Potter was also on the ABCL Committee for Planned Parenthood. The first Humanist Society sponsor of the Euthanasia Society for years was prominent in the birth control movement, reported NEA Service in 1938.

“That [birth control] fight is largely won and we feel free to transfer our efforts to euthanasia,” Potter told the media.

Sitting on his euthanasia board were many supporters of Sanger’s American Birth Control League and Planned Parenthood, including:

• Henry P. Fairchild, who was a past president of the American Eugenics Society and a vice-president of Planned Parenthood.
• Harry Emerson Fosdick, who was a recipient of the Albert Lasker Awards Given by Planned Parenthood in 1953.

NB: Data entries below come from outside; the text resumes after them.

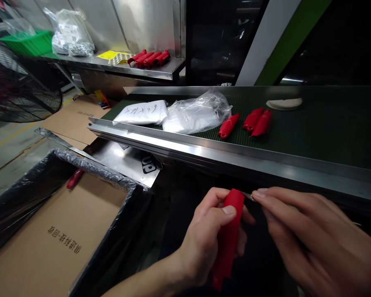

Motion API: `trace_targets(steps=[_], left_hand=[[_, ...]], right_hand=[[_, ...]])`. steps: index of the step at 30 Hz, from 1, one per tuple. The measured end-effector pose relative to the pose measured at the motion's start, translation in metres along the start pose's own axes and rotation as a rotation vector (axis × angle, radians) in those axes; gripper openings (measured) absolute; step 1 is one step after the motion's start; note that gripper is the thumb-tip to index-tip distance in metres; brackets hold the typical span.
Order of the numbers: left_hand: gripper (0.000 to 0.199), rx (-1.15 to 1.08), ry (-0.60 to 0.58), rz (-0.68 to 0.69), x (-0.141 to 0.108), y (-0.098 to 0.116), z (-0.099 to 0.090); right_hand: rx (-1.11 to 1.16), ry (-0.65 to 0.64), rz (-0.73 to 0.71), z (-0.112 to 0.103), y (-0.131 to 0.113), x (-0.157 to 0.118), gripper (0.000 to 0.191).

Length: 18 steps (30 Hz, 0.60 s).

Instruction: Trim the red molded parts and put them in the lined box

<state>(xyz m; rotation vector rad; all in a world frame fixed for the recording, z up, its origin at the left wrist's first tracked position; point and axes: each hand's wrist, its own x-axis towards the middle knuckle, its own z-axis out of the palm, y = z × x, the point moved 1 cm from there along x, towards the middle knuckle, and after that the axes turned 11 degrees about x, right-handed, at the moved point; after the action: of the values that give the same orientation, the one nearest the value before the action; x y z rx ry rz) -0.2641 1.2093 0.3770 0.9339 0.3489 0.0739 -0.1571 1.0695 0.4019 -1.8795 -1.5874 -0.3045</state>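
A dark green conveyor belt (pixel 297 136) with a steel edge crosses the view. Beyond it, a steel shelf (pixel 136 68) holds a row of red moulded grips (pixel 150 58). On the belt lie plastic bags (pixel 196 113) and more red grips (pixel 256 121). Left of the belt sits a cardboard box (pixel 62 235) lined with black plastic. Just below the belt's near edge, the left hand (pixel 204 235) closes firmly around a red moulded part (pixel 230 231), and the right hand (pixel 318 239) pinches a small metal blade (pixel 248 196), its tip just beside the part's top end.
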Motion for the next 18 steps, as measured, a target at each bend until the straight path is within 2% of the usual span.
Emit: trace_targets(steps=[5,11,18], left_hand=[[0.022,0.014,0.019,-0.021,0.002,-0.002,-0.001],[0.031,0.039,0.064,-0.049,0.008,0.001,-0.002],[0.024,0.024,0.062,0.073,0.02,0.01,-0.002]], right_hand=[[-0.036,-0.045,-0.028,-0.001,0.002,-0.002,0.041],[-0.019,-0.077,-0.088,0.002,-0.004,-0.004,0.041],[0.032,-0.076,-0.063,0.01,-0.018,-0.012,0.043]])
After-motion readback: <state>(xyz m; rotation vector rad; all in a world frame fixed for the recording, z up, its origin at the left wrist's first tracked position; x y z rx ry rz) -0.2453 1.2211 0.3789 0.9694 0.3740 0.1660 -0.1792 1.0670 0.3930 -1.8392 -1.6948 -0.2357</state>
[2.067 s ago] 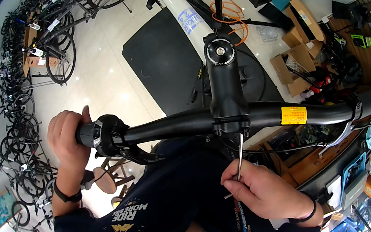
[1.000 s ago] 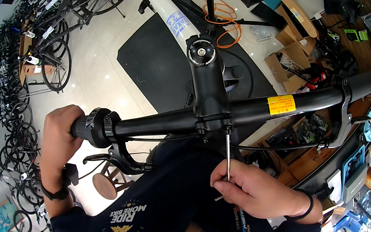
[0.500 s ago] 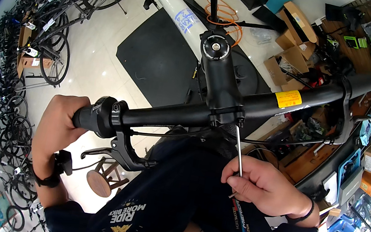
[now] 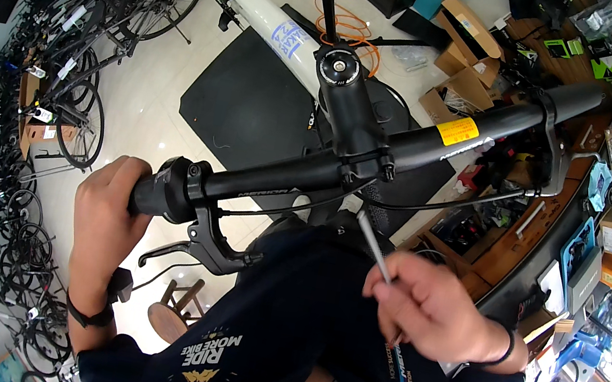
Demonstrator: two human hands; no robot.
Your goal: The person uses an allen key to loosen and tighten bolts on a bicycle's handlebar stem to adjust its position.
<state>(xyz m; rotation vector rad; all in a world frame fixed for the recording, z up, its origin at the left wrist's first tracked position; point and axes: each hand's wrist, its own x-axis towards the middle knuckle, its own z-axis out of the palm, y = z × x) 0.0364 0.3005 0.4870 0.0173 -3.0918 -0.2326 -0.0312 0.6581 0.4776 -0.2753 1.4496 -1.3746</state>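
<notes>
My left hand (image 4: 105, 213) is wrapped around the left end of a black bicycle handlebar (image 4: 262, 182). Beside it on the bar sit a black shifter (image 4: 177, 189) and a brake lever (image 4: 172, 251). In my right hand (image 4: 437, 308) is a thin silver hex key (image 4: 375, 246), pinched between thumb and fingers. Its far tip is apart from the bolts on the faceplate of the black stem (image 4: 351, 121), just below them. A yellow label (image 4: 457, 132) is stuck on the bar right of the stem. The right brake lever (image 4: 556, 165) shows farther along.
A white bicycle frame (image 4: 253, 6) stretches ahead over a black mat (image 4: 234, 109). Cardboard boxes (image 4: 458, 95) and a wooden drawer bench (image 4: 520, 229) stand to the right. Many bicycles (image 4: 52, 97) line the left side. A wooden stool (image 4: 168, 322) stands below the left brake lever.
The hex key's tip has come away from the stem's faceplate bolt, toward me. The handlebar has turned slightly, and the whole view has shifted a little. My left hand keeps its hold.
</notes>
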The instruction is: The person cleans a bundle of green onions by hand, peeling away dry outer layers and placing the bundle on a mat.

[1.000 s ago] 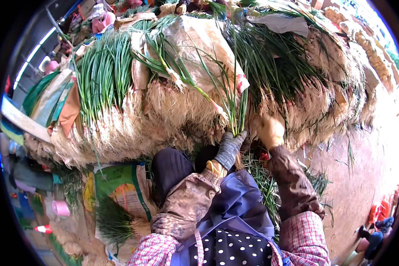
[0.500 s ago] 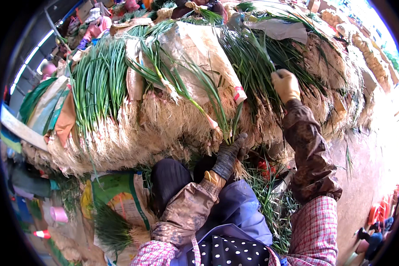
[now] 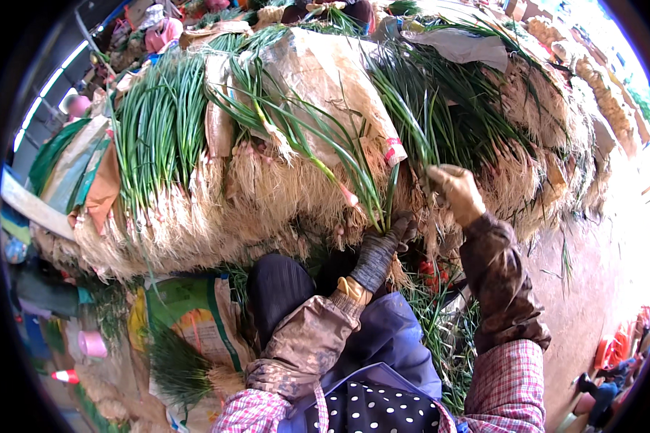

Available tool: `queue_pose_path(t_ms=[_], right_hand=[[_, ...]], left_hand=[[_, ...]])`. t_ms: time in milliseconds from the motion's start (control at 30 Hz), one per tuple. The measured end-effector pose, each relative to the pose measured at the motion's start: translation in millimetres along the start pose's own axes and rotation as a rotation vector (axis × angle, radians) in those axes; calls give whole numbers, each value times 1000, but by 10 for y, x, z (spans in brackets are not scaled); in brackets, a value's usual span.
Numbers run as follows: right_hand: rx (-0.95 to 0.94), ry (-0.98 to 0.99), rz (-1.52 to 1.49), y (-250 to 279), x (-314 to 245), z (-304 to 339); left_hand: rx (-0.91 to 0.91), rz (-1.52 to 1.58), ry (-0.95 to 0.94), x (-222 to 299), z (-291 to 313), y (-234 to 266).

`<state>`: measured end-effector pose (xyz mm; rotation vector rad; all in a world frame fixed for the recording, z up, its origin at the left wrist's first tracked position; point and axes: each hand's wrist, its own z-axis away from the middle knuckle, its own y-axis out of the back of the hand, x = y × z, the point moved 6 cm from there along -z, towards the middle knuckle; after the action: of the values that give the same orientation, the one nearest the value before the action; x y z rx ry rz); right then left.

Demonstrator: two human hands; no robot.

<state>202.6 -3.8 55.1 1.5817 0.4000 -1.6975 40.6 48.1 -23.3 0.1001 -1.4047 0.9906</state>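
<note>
My left hand (image 3: 383,252), in a dark grey glove with a yellowish cuff, is closed round the lower part of a few spring onions (image 3: 368,189) just above my knees. Their green leaves rise from the fist, and pale roots hang below it. Further right, my right hand (image 3: 458,193), in a cream glove, pinches another few spring onions (image 3: 416,130) at the front of the heap. Their leaves slant up and left. Behind both hands lies the large heap of spring onions (image 3: 162,119), its pale roots facing me.
A whitish woven sack (image 3: 314,79) covers the heap's middle. One loose spring onion (image 3: 328,173) lies across its front. At lower left, a bunch of thin greens (image 3: 177,364) rests on a printed sack (image 3: 184,307). Leaf scraps (image 3: 440,332) litter the ground by my right leg. Other people sit beyond.
My right hand has come down and slightly left, toward me, drawing spring onions from the heap. My left hand has shifted slightly right and still grips its few.
</note>
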Motion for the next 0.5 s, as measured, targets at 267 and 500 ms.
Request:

• Henry H. Goddard, who was published in Margaret Sanger’s book, The Case for Birth Control.
• Samuel H. Holmes, who was on the National Council of the American Birth Control League, which would later become known as Planned Parenthood.
• Frank L. Babbott (Vice President of the Euthanasia Society), who was a founding member of the American Eugenics Society.

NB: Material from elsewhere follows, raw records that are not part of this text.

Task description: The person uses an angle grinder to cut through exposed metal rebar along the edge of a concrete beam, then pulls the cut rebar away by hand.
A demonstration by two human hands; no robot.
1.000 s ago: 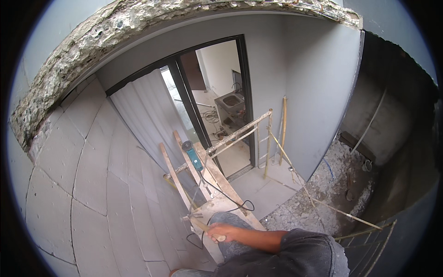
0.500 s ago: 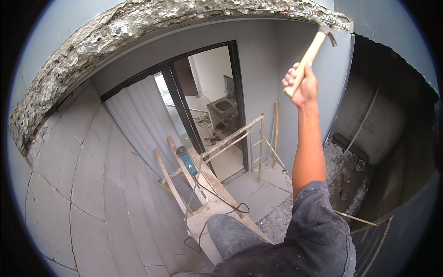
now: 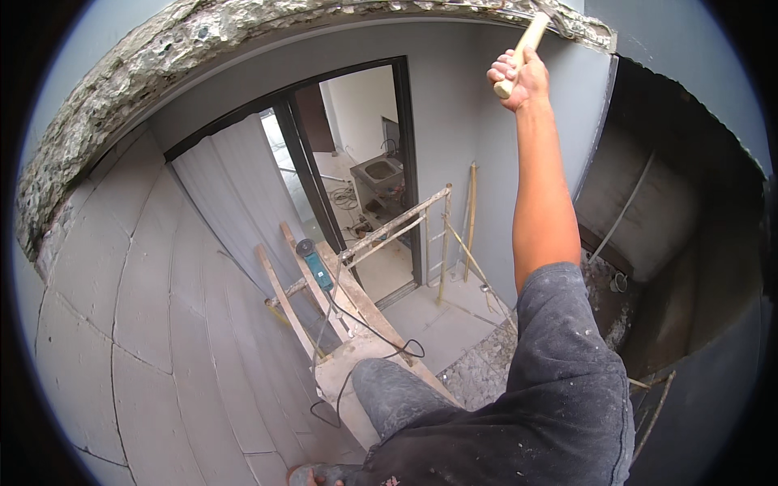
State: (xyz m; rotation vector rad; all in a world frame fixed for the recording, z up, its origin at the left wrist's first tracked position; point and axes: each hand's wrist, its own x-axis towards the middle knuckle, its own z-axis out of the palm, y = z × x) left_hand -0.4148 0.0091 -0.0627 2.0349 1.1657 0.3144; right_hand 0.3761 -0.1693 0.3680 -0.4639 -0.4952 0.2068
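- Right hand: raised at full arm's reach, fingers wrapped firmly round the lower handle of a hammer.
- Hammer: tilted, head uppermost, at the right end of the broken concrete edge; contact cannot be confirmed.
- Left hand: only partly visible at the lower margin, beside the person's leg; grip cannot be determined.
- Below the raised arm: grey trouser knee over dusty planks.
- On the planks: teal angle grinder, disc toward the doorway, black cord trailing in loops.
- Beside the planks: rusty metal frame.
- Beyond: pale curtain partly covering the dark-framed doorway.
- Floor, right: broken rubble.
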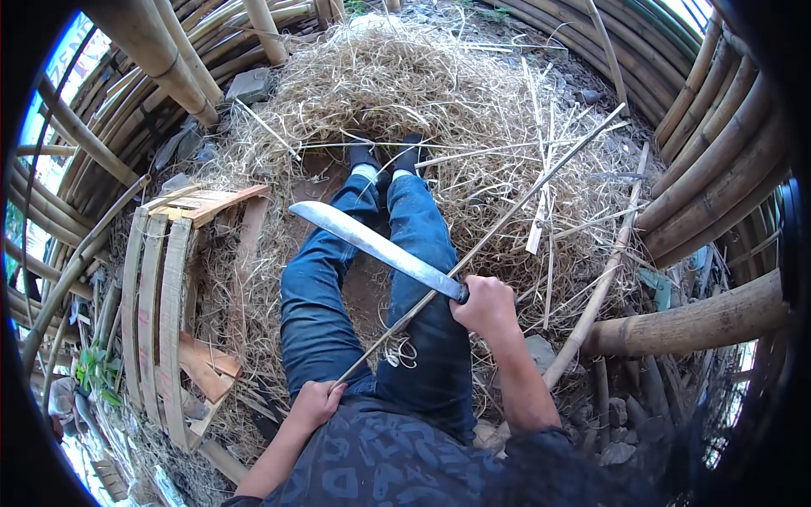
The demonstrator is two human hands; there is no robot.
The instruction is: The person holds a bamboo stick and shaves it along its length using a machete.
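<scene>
Left hand: the left hand [316,404] is sitting at the waist, its fingers closing around the near end of a long thin stick [525,203].
Right hand: the right hand [488,306] is making a fist, its fingers wrapping the dark handle of a big knife [372,245].
Knife: its broad blade is pointing to the upper left, spanning the view across both legs.
Stick: it is slanting from the left hand up toward the upper right, over the right thigh, and crossing the knife close to the handle; whether the two are touching I cannot tell.
Legs: the person is sitting with blue jeans [427,232] stretching forward, dark shoes reaching the shavings; a pale curl [404,351] is lying on the right thigh.
Shavings: a large straw-coloured heap [397,80] is covering the ground ahead, with loose pale strips [541,182] lying on its right side.
Crate: a slatted wooden crate [176,321] is standing at the left, near the left leg.
Bamboo: thick poles [693,325] are lining both sides, and a grey stone [250,86] is resting at the upper left.
</scene>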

• Clarence C . Little, who was a founding member of The American Eugenics Society, board member of the American Birth Control League, Birth Control Federation President, and listed on the 1938 Committee for Planned Parenthood.
• Mrs. F Robertson Jones, who was President of the Euthanasia Society, was also on Margaret Sanger’s ABCL board.
• RL Dickinson, who was President of the Euthanasia Society and Senior VP of Planned Parenthood Federation of America.
• Sidney Goldstein, who sat on the American Birth Control League’s National Council and later was on Planned Parenthood’s Board of Directors.
• Frank H. Hankins, who was a managing editor of Margaret Sanger’s Birth Control Review as well as an American Eugenics Society member.
• Julian Huxley was a recipient of the Lasker Awards given by Planned Parenthood – World Population.
• Leon Whitney also sat on this panel. Whitney advocated forced sterilization, was published in Sanger’s Birth Control Review, and openly praised Adolf Hitler for his Nazi effort.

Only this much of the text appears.